* **Required action**: Start at the first line of the material. Repeat each line exactly through the one containing "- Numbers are", then stop.

* **Dataset**:
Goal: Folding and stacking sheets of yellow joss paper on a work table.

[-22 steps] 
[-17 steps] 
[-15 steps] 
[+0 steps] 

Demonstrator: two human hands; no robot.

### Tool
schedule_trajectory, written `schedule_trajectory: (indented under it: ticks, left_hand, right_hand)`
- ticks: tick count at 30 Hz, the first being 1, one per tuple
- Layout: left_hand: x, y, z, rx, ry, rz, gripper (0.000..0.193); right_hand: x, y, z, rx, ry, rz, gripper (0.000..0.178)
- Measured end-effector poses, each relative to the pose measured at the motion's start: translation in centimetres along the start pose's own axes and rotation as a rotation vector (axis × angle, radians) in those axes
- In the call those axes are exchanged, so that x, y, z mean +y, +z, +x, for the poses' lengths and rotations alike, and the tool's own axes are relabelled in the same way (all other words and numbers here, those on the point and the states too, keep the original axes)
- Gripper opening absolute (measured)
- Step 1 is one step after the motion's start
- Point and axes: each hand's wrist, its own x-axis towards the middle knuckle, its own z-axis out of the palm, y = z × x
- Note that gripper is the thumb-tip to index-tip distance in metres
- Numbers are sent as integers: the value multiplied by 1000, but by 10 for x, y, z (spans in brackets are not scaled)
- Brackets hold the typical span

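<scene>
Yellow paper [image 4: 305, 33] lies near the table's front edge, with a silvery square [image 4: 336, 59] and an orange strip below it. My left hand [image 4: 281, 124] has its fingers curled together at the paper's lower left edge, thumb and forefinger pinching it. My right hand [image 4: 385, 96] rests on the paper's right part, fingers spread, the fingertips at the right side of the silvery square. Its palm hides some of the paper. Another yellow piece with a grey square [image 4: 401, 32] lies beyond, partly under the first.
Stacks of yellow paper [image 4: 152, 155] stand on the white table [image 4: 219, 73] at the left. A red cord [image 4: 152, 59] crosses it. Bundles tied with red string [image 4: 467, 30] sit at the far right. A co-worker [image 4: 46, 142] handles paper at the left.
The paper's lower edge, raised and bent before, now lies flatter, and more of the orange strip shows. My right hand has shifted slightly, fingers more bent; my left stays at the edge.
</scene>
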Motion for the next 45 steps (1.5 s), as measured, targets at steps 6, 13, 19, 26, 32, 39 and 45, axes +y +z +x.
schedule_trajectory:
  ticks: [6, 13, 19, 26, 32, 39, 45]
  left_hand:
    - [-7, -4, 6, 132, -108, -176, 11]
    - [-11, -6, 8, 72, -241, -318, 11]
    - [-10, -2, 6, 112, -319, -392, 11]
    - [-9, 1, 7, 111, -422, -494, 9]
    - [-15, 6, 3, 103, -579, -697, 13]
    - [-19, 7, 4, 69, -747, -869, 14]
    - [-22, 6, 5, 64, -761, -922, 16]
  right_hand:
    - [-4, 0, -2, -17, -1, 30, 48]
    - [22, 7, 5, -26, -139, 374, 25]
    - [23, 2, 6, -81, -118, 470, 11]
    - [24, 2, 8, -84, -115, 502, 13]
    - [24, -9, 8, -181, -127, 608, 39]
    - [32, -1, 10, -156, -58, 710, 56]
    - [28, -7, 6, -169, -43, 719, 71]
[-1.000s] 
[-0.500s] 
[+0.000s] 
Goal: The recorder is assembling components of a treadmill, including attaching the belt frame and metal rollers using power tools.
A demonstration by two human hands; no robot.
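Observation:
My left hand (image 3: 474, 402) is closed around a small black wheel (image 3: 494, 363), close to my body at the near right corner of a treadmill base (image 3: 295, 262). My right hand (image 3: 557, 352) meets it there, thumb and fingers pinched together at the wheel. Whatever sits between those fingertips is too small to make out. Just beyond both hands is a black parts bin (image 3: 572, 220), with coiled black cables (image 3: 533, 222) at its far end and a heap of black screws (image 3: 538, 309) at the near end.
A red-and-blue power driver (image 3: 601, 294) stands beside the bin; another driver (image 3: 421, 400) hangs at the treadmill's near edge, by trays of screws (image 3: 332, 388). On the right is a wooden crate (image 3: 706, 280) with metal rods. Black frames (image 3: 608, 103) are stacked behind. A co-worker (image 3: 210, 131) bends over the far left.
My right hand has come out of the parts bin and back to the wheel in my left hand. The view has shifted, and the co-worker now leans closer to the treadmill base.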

* **Result for this task**:
Goal: Folding and stacking sheets of yellow joss paper on a work table.

[-22 steps] 
[-17 steps] 
[-15 steps] 
[+0 steps] 

Demonstrator: two human hands; no robot.

### Tool
schedule_trajectory, written `schedule_trajectory: (indented under it: ticks, left_hand, right_hand)`
- ticks: tick count at 30 Hz, the first being 1, one per tuple
- Layout: left_hand: x, y, z, rx, ry, rz, gripper (0.000..0.193); right_hand: x, y, z, rx, ry, rz, gripper (0.000..0.178)
- Measured end-effector poses, each relative to the pose measured at the motion's start: translation in centimetres along the start pose's own axes and rotation as a rotation vector (axis × angle, radians) in those axes
- In the call those axes are exchanged, so that x, y, z mean +y, +z, +x, for the poses' lengths and rotations alike, and the tool's own axes are relabelled in the same way (all other words and numbers here, those on the point and the states too, keep the original axes)
- Gripper opening absolute (measured)
- Step 1 is one step after the motion's start
- Point and axes: each hand's wrist, its own x-axis towards the middle knuckle, its own z-axis out of the palm, y = z × x
- Note that gripper is the thumb-tip to index-tip distance in metres
- Numbers are sent as integers: the value multiplied by 1000, but by 10 for x, y, z (spans in brackets are not scaled)

That is the complete output for this exercise.